DARK HORSE COMICS/Rocket Comics – @DarkHorseComics
SCRIPT: Gary Martin
PENCILS: Steve Rude
INKS: Gary Martin; Andy Bish
COLORS: Glenn Whitmore
LETTERS: Patrick Owsley; Willie Schubert
COVER: Steve Rude
56pp, Color, $4.95 U.S. (March 2004)
The Moth created by Steve Rude
“Not of Flesh and Blood!”
The Moth is a character that acclaimed comic book artist Steve Rude created to appear in a trading card set, The Creator's Universe (1993). Rude's frequent inker, Gary Martin, encouraged him to create comics featuring the character, and eventually Martin wrote and Rude drew an eight-page story “The Moth,” which appeared in Dark Horse Presents #138.
The comic book focuses on Jack Mahoney, an exceptionally-talented circus acrobat for the Vansant Family Circus. Part of his act involves dressing in costume as a character called “The Moth.” However, The Moth is also Jack as a costumed-vigilante, in which he uses his excellent wrestling and brawling skills; a gliding apparatus on his suit; and a gas gun to take down criminals. Jack catches these criminals in exchange for bounties. He uses money that he earns (or takes) from The Moth's crime-busting activities to do good and also to pay for the medical needs of his twin brother, Tad. The Moth seems like a blend of Batman and Marvel Comics' Daredevil with a bit of Spider-Man.
Martin and Rude eventually planned to make The Moth a regular comic book feature.

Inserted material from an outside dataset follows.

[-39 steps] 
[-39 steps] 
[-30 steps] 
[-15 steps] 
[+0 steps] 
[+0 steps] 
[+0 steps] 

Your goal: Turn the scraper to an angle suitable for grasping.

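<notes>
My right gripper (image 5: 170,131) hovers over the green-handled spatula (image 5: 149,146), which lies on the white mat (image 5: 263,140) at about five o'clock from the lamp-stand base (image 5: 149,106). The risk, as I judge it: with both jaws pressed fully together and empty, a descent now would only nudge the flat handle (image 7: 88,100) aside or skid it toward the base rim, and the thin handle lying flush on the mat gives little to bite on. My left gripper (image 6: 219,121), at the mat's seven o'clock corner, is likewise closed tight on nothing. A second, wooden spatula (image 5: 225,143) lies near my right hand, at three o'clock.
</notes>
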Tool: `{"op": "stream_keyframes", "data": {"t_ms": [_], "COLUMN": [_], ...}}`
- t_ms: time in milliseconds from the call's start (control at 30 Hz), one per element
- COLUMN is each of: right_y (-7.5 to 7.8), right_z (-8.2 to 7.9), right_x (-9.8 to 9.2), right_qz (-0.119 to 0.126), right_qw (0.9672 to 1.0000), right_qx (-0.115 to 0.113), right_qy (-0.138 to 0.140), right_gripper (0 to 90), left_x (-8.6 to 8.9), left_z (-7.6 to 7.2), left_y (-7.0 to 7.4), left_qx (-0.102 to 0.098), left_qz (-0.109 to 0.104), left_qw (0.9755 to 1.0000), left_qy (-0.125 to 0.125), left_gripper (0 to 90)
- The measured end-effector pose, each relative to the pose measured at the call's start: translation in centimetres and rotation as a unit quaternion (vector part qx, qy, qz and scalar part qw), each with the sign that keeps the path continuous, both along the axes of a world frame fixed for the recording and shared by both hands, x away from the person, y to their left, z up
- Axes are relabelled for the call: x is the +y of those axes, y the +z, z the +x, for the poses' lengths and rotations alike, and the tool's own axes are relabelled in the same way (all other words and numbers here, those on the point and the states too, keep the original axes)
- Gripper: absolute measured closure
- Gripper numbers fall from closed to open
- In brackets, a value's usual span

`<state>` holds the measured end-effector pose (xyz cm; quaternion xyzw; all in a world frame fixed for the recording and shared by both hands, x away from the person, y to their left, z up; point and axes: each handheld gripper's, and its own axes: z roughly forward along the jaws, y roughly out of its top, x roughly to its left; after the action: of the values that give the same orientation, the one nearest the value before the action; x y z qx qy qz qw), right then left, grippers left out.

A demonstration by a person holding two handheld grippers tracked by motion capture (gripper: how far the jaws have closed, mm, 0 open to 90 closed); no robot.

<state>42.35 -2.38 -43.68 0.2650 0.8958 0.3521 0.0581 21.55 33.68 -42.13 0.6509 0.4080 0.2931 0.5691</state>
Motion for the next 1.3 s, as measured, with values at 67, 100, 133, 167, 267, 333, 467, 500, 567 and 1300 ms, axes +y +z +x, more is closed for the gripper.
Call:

The character debuted in his own comic book, a one-shot entitled, The Moth – Special, written by Gary Martin; drawn by Steve Rude (pencils) and Martin (inks); colored by Glenn Whitmore; and lettered by Patrick Owsley. Published by Rocket Comics, a defunct imprint of Dark Horse Comics, The Moth – Special led to a four-issue miniseries, entitled The Moth.
The Moth – Special (“Not of Flesh and Blood!”) opens with The Moth landing his latest bounty. Meanwhile, in Port Nolloth, South Africa, events are in motion that will bring something terrible to the United States. A few weeks later, the Vansant Family Circus is in full swing somewhere near the New Jersey Shore. Jack's boss, Victor, informs him that the local sheriff has asked for their help to capture an escaped lion, but Jack is in no mood to help the law. Soon, Jack will find himself forced to deal with something so horrible and so seemingly unstoppable that it will also require the help of mysterious powers all the way in Northern Botswana, Africa.
I read The Moth – Special when it was first released 12 years ago. I am sure that I liked it, as Steve Rude is an artist whose work I have loved since I first discovered it. I just didn't remember a thing about this comic book. Having re-read it, I am saddened that The Moth did not catch on. Rude had apparently planned on producing at least one miniseries featuring The Moth every year, yet the four-issue one the appeared after The Moth – Special was all that appeared (as of this writing).
In The Moth – Special, Rude is in top form. This comic book is filled with all the elements that mark the work of Steve Rude: inventive page layouts, his sterling composition, the attention to set design in just about every panel, his impeccable draftsmanship, and his stellar figure drawing. Rude is one of the most talented artists ever to draw a comic book. Over the past four decades, he has consistently been one of the best comic book artists in North America. No one drawing for DC Comics or Marvel right now even approaches his ability, and that includes Jim Lee. Steve Rude's love of the comics medium is so evident in The Moth – Special, and that love is evident to the reader.
Writer Gary Martin (who also inks Rude's pencils) offers a story that is part rip-roaring crime, part monster comics, and part lurid horror tale. The monster in this comic book is genuinely scary, and until the matter is resolved, the battle between good and evil seems like a forgone conclusion – with evil winning and everyone else becoming a meal.
Someday, there will be comic book justice, and The Moth will be back. Until then, The Moth – Special and the miniseries that followed it are lovely comic books with timeless appeal.